What are the advantages of ycrash?
- One unified root cause analysis report: Most of the time SRE engineers capture the artifacts and gives it to developers/architects sometimes vendors to troubleshoot the problem. They can take their own sweet time to get to the root cause of the problem. ycrash produces one unified root cause analysis report. This report gives you a 360-degree view of the problem. Report points out the exact class, method, line of code that caused the problem.
- Capturing right artifacts, at right time: Due to heat of the moment, most SRE engineers restart the application without capturing all the right artifacts. Even if they capture, most SRE engineers only capture a partial set of artifacts. Without the right artifacts, it’s going to be hard to debug the problem. ycrash automates this process. It captures all the artifacts at the right point in time.

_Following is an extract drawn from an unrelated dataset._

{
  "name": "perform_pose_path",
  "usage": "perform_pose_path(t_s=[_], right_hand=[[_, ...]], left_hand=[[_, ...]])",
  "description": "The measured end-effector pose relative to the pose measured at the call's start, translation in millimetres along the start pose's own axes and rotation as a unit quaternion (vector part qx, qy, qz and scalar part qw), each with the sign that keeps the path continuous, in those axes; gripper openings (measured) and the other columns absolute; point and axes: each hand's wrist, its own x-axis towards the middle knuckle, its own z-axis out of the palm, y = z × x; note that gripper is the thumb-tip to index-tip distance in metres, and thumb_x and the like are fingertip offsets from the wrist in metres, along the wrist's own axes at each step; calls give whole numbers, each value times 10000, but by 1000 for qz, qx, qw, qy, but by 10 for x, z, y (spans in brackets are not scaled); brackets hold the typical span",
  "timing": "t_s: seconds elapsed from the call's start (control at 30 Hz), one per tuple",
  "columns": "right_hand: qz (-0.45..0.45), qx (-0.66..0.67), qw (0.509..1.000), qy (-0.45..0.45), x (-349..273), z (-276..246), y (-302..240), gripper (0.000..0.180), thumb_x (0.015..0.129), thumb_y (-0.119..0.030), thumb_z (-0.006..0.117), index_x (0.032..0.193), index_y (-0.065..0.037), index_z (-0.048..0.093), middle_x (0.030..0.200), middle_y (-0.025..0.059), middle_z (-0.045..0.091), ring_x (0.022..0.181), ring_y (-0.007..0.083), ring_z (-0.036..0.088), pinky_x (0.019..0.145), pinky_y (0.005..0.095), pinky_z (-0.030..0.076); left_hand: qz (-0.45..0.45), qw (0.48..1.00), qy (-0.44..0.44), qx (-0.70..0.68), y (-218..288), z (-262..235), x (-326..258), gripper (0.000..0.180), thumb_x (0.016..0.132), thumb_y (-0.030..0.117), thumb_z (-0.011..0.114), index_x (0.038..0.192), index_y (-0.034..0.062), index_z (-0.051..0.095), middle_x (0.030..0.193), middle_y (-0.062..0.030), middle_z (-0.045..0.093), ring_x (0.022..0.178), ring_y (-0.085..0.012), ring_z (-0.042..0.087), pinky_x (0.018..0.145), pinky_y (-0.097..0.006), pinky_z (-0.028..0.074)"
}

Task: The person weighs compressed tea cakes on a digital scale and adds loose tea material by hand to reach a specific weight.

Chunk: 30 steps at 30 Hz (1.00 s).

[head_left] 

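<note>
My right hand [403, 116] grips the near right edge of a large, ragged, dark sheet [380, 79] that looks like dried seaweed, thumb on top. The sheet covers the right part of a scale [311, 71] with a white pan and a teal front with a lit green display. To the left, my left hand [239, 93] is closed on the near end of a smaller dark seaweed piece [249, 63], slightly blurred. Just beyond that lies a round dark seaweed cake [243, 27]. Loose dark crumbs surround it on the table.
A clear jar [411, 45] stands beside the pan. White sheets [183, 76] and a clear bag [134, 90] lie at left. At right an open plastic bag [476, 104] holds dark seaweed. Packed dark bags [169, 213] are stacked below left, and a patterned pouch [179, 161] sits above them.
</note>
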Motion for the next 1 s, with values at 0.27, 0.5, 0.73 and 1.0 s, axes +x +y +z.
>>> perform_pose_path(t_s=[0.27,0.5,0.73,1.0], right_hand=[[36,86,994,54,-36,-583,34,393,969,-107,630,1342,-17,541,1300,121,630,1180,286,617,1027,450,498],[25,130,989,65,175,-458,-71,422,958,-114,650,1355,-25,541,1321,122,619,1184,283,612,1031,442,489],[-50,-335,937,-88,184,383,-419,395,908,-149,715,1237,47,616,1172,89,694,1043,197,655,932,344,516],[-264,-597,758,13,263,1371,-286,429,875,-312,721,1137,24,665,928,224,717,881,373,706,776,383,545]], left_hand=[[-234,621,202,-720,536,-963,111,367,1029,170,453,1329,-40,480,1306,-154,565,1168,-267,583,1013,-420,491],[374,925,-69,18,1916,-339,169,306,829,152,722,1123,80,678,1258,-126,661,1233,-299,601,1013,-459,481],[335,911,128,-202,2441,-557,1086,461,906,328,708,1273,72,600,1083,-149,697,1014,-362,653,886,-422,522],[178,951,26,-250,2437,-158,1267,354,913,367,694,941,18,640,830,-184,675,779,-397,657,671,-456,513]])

is ycrash a replacement for APM tools?
No, it is not a replacement for APM (Application Performance Monitoring) tools. It compliments APM tools. It’s meant to address the shortcomings of APM tools. It integrates very well with APM tools.
On-prem deployment model
Both ycrash transmitter and ycrash server run on the customer’s premise. No data is transmitted outside the customer’s corporate firewall.
Authentication and authorization
ycrash supports SAML based authentication, thus it can easily integrate into the client’s authentication & authorization solution.

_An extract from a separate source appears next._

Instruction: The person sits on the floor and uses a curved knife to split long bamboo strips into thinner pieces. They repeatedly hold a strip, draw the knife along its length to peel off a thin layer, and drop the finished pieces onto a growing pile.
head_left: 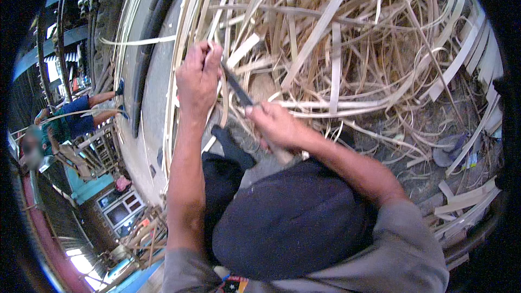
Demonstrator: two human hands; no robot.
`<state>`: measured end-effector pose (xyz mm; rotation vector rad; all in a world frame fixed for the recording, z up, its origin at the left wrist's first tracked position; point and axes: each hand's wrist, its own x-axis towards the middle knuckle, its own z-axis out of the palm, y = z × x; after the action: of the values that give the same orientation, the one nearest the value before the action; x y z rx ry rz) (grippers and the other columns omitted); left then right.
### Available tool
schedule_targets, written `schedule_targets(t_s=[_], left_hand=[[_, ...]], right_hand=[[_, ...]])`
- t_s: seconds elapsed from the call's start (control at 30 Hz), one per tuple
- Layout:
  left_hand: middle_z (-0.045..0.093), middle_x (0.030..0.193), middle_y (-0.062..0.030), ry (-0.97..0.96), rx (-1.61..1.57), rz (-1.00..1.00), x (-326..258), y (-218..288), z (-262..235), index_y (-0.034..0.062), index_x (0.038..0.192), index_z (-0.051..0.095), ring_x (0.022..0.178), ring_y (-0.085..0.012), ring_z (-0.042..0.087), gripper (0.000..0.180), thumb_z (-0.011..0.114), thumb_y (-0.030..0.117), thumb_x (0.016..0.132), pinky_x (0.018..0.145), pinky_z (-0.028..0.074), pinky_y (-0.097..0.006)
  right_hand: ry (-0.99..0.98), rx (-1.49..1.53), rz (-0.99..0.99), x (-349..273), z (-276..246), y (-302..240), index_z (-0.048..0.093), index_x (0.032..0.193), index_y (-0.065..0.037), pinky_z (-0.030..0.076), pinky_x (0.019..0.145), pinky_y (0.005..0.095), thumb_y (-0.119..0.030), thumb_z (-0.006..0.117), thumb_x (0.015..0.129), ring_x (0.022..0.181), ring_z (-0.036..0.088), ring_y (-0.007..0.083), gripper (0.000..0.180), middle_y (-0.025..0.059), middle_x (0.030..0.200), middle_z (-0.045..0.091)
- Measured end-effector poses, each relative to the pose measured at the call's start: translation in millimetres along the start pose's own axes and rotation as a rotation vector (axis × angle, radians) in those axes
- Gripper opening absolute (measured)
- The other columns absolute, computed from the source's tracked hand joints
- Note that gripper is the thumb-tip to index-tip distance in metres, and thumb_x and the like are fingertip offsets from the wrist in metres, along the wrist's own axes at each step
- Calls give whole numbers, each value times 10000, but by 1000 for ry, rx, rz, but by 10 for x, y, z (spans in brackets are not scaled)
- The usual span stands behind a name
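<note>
My left hand (199,78) is closed, with thumb and fingers pinching a thin pale strip that looks like split bamboo. Its fingers are just beyond the tip of a knife. My right hand (277,125) is wrapped round the handle of that knife, whose dark narrow blade (237,86) slants up and left toward my left hand. The pale lower end of the handle shows below my right fist. Long pale strips (182,32) run beside and behind my left hand, and part of the held strip is hidden by my fingers.
A tangled heap of pale strips and curled shavings (347,49) covers the ground ahead and to the right. Dark pipes (145,65) lie along the left. Farther left is another person in blue shorts (84,106), near a wooden chair (95,149).
</note>
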<state>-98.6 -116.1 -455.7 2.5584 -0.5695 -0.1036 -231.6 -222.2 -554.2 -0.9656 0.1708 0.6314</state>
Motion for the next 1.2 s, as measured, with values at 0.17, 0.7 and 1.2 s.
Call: schedule_targets(t_s=[0.17, 0.7, 1.2], left_hand=[[616, 751, -26, 3, -19, -37, 53, -22, -4, 27, 1081, 639, 593, -90, 584, 349, 608, 370, 1026, 570, 487, -261], [586, 822, -94, -26, 7, 226, 280, -120, 272, 17, 984, 623, 722, -210, 554, 372, 672, 387, 977, 679, 471, -341], [423, 585, 42, 230, -554, 29, 190, -244, 304, 123, 756, 462, 493, -61, 359, 391, 617, 362, 1025, 449, 303, -247]], right_hand=[[211, 178, -331, -229, -154, -343, 547, 947, -12, 439, 451, 315, -323, 521, 1044, 481, 545, 127, 327, 22, 586, 536], [224, -525, -182, 93, -159, -12, 494, 1102, 71, 542, 620, 486, -346, 527, 1010, 602, 671, 379, 428, 229, 695, 655], [-73, -113, -211, 888, -3, -379, 656, 886, 54, 528, 524, 373, -362, 659, 877, 570, 642, 211, 417, 116, 727, 664]])
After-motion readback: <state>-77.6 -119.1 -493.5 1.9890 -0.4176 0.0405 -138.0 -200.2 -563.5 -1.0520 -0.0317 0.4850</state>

API & integration with monitoring tools
ycrash provides a simple REST API. ycrash can easily integrate with industry-standard APM, Log analysis & CI/CD tools. More details about the ycrash APIs can be found here:
Agents or triggers
The ycrash transmitter is a simple shell script that captures and transmits various artifacts to the ycrash server. The Ycrash transmitters should be executed on the host that is experiencing the problem. This script can be automatically executed from the APM tools when any alerts are generated.

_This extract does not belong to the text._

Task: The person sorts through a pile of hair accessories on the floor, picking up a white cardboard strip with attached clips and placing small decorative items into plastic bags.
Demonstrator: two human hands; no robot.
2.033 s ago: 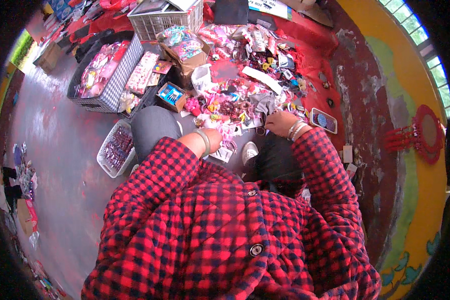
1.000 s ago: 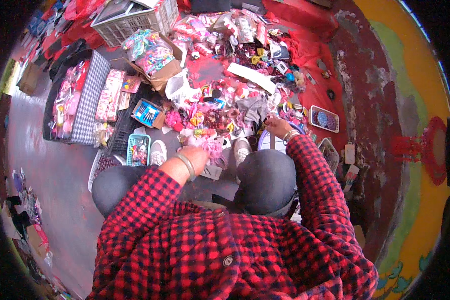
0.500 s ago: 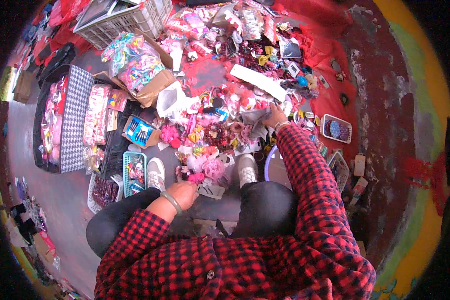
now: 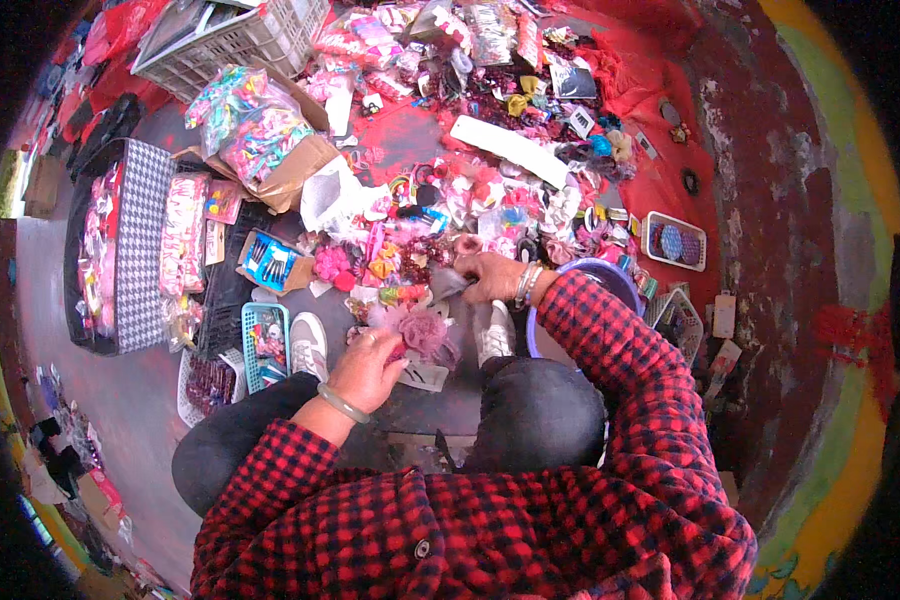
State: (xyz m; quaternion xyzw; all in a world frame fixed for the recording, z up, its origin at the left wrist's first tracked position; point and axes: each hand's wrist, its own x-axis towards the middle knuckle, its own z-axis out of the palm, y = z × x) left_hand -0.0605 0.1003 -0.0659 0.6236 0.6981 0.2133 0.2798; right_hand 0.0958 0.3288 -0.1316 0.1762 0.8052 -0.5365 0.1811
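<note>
My left hand point(image 4: 367, 370) is closed at the near edge of the pile, its fingertips on a pink fabric flower point(image 4: 418, 332). The fingers partly cover this flower, and a bit of brighter pink shows beside them. Farther right, my right hand point(image 4: 495, 277) pinches a soft grey piece point(image 4: 449, 284), perhaps cloth, above the pile. Around both hands lie hair ornaments: a bright pink flower cluster point(image 4: 333, 264), a yellow-orange bow point(image 4: 382, 264) and dark red beads. A white card point(image 4: 425, 376) lies just beyond my left hand. My right forearm passes over a purple-rimmed basin point(image 4: 625, 285).
Left stand a turquoise basket point(image 4: 250, 345), a box of blue packets point(image 4: 273, 262) and a houndstooth box point(image 4: 146, 250). A carton point(image 4: 305, 170) holds bagged colourful pieces, with a grey crate point(image 4: 232, 50) behind. Right is a white tray point(image 4: 703, 250). A long white strip point(image 4: 510, 150) crosses the pile.
My right hand has come nearer and left with the grey piece, away from the pile's right side. My left hand has moved slightly up, and the pink flower shifted a little left.
</note>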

If a customer has concerns about running the ycrash transmitter script, they can write a custom script that can capture the above artifacts do HTTP(S) POST to the ycrash server.
Data is transferred from the ycrash transmitter to the server through a simple HTTP(S) POST. Both the ycrash transmitter and the server are deployed within customer’s network.
No data leaves a customer’s corporate firewall. All of the collected data is stored in the customer’s network only. Thus, data privacy is subjected to customer’s data policy.
Data is stored and archived in the customer’s site. Thus, data retention is subjected to customer’s data retention policy.
The server is a platform agnostic. It can run on any platform (Unix, Windows, private data center, VM, cloud,…). The ycrash server needs only Java 8 or above version to run. Furthermore, the server can be made highly available by running on multiple nodes behind any type of load balancer (F5, apache, nginix,…).
Does the server & script need to be updated regularly?
ycrash server: We make one new release every quarter. Whenever we make a new release, we will send you the notification. You can upgrade the ycrash server on your permissible schedule.
ycrash script: Not frequently. But if we plan to capture additional artifacts (which we do), then the script needs to be updated.
How long does the capture/analyze process take to run?
It takes 120 seconds to capture all the artifacts. However, this value is configurable. An analysis is done instantly once artifacts are captured and transmitted to the ycrash server.
Are there any notifications when the script is triggered or when the analysis is complete?
An email notification will be sent out once all artifacts are captured and analysis is complete.